| DATASET EXCERPTS |
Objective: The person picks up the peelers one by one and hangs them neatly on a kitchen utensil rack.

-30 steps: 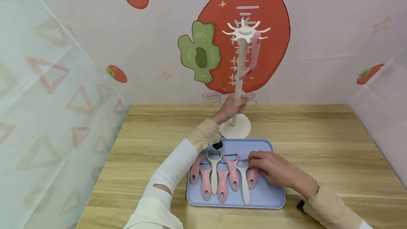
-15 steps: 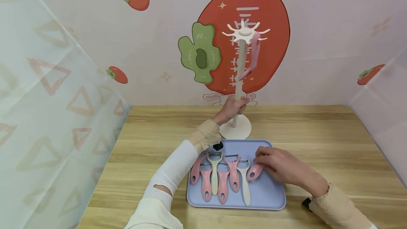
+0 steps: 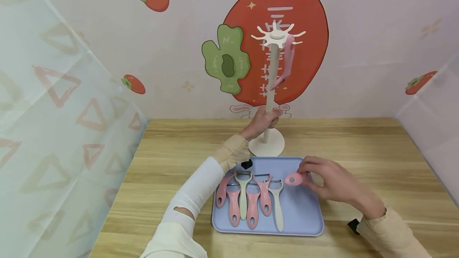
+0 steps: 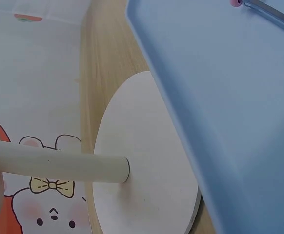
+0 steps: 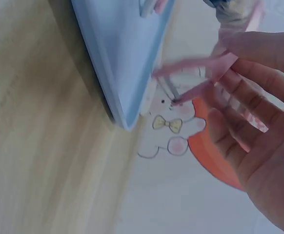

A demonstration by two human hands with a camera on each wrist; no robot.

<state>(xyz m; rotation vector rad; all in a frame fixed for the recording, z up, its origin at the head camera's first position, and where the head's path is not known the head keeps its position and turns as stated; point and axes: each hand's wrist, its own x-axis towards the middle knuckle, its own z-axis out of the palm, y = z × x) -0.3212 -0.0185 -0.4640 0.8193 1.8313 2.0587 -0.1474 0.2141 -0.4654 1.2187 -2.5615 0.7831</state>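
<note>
Right hand (image 3: 328, 178), part-curled, pinches a pink peeler (image 3: 298, 179); left hand (image 3: 263, 122) wraps closely round a white pole (image 3: 273, 67).

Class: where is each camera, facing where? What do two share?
Head: worn there, facing forward and down; left hand, right hand and pale blue rectangular tray show.
Left wrist: there, facing a white round-based stand; left hand's edge shows.
Right wrist: there, facing right hand holding a pink metal-bladed peeler.
Shared: peeler, head and right wrist.
</note>
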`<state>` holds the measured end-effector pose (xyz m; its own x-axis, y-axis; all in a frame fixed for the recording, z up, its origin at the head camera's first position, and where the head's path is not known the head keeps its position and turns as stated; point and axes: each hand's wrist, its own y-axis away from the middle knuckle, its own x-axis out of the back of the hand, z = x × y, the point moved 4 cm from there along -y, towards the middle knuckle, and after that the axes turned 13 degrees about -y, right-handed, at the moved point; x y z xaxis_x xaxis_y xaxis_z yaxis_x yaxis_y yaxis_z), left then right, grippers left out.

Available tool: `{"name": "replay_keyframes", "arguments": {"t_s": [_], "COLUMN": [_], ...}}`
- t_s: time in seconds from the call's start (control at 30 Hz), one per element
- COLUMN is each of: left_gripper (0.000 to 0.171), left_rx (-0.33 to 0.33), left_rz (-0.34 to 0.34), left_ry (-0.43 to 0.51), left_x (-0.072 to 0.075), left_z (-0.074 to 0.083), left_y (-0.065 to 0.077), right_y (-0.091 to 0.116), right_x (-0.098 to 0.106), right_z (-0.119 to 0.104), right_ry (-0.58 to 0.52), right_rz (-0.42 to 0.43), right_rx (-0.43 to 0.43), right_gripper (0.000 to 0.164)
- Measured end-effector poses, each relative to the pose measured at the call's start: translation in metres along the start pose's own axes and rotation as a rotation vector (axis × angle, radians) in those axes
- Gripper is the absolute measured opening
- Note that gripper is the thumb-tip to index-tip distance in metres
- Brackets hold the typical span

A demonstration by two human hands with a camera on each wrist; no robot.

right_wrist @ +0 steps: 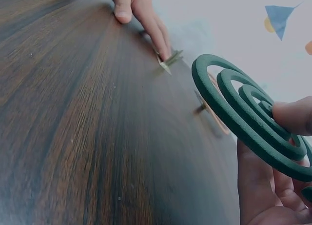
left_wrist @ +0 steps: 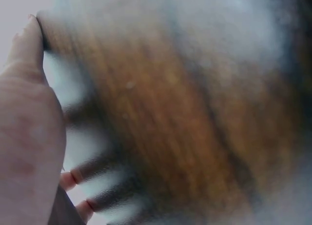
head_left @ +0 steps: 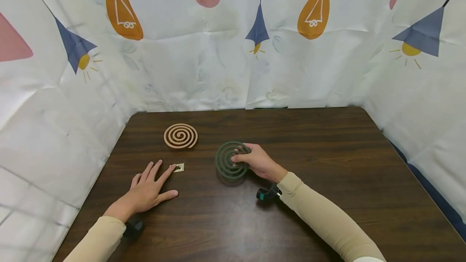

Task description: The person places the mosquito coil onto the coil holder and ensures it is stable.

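Observation:
Between thumb and fingers, my right hand (head_left: 260, 161) pinches a green mosquito coil (head_left: 223, 164), held above the table. The right wrist view shows the thumb on the center of the green spiral, with the fingers beneath it. My left hand (head_left: 147, 191) rests on the table with its fingers spread. Its index fingertip touches a small metal coil stand (head_left: 180, 167), partly hidden under that finger. In the right wrist view, thin upright prongs of the stand (right_wrist: 168, 64) show beside the fingertip. A tan mosquito coil (head_left: 181, 136) lies flat just behind the stand.
The dark wood table (head_left: 309, 140) has rounded far corners. White printed cloth (head_left: 225, 68) hangs behind it and along both sides. A black wrist device (head_left: 267, 193) sits under the right wrist, another (head_left: 134, 227) under the left.

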<state>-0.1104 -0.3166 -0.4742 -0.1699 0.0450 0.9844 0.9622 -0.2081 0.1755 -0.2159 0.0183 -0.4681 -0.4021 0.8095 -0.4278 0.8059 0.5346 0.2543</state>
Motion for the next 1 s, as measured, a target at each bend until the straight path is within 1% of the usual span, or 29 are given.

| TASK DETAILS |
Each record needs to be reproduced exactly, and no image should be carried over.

| EXERCISE ANSWER |
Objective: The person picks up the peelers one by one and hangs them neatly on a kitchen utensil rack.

-30 steps: 
-15 steps: 
+0 steps: 
+0 steps: 
+0 steps: 

A demonstration by two human hands with a camera on each wrist; no robot.

<state>(xyz m; rotation vector rad; all in a frame fixed for the recording, z up, its origin at the head camera's first position, and where the head's path is not known the head keeps its position and turns as stated; point and axes: each hand's wrist, its own x-axis towards the middle knuckle, its own z-axis out of the palm, y = z × x) -0.3212 -0.0185 -0.4640 0.8193 1.8313 2.0587 -0.1474 0.2141 -0.4654 1.2187 -2.5615 0.7831</state>
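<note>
Right hand (image 3: 328, 178), part-curled, pinches a pink peeler (image 3: 298, 179); left hand (image 3: 263, 122) wraps closely round a white pole (image 3: 273, 67).

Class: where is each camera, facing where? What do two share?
Head: worn there, facing forward and down; left hand, right hand and pale blue rectangular tray show.
Left wrist: there, facing a white round-based stand; left hand's edge shows.
Right wrist: there, facing right hand holding a pink metal-bladed peeler.
Shared: peeler, head and right wrist.
</note>
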`<state>` holds the measured end-effector pose (xyz m; its own x-axis, y-axis; all in a frame fixed for the recording, z up, its origin at the head camera's first position, and where the head's path is not known the head keeps its position and turns as stated; point and axes: each hand's wrist, its own y-axis away from the middle knuckle, its own x-axis out of the back of the hand, z = x × y, the point moved 4 cm from there along -y, towards the middle knuckle, and after that the axes turned 13 degrees about -y, right-handed, at the moved point; x y z xaxis_x xaxis_y xaxis_z yaxis_x yaxis_y yaxis_z), left then right, grippers left out.

Available tool: `{"name": "replay_keyframes", "arguments": {"t_s": [_], "COLUMN": [_], ...}}`
- t_s: time in seconds from the call's start (control at 30 Hz), one per element
- COLUMN is each of: left_gripper (0.000 to 0.171), left_rx (-0.33 to 0.33), left_rz (-0.34 to 0.34), left_ry (-0.43 to 0.51), left_x (-0.072 to 0.075), left_z (-0.074 to 0.083), left_y (-0.065 to 0.077), right_y (-0.091 to 0.116), right_x (-0.098 to 0.106), right_z (-0.119 to 0.104), right_ry (-0.58 to 0.52), right_rz (-0.42 to 0.43), right_rx (-0.43 to 0.43), right_gripper (0.000 to 0.164)
- Measured end-effector poses, each relative to the pose measured at the call's start: translation in metres along the start pose's own axes and rotation as a rotation vector (axis × angle, radians) in those axes
- Gripper is the absolute measured opening
- Note that gripper is the thumb-tip to index-tip distance in metres
- Brackets hold the typical span

A demonstration by two human hands with a camera on each wrist; no robot.

right_wrist @ +0 steps: 
left_wrist @ +0 steps: 
head_left @ +0 steps: 

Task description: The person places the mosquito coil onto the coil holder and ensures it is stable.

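Observation:
Between thumb and fingers, my right hand (head_left: 260, 161) pinches a green mosquito coil (head_left: 223, 164), held above the table. The right wrist view shows the thumb on the center of the green spiral, with the fingers beneath it. My left hand (head_left: 147, 191) rests on the table with its fingers spread. Its index fingertip touches a small metal coil stand (head_left: 180, 167), partly hidden under that finger. In the right wrist view, thin upright prongs of the stand (right_wrist: 168, 64) show beside the fingertip. A tan mosquito coil (head_left: 181, 136) lies flat just behind the stand.
The dark wood table (head_left: 309, 140) has rounded far corners. White printed cloth (head_left: 225, 68) hangs behind it and along both sides. A black wrist device (head_left: 267, 193) sits under the right wrist, another (head_left: 134, 227) under the left.
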
<state>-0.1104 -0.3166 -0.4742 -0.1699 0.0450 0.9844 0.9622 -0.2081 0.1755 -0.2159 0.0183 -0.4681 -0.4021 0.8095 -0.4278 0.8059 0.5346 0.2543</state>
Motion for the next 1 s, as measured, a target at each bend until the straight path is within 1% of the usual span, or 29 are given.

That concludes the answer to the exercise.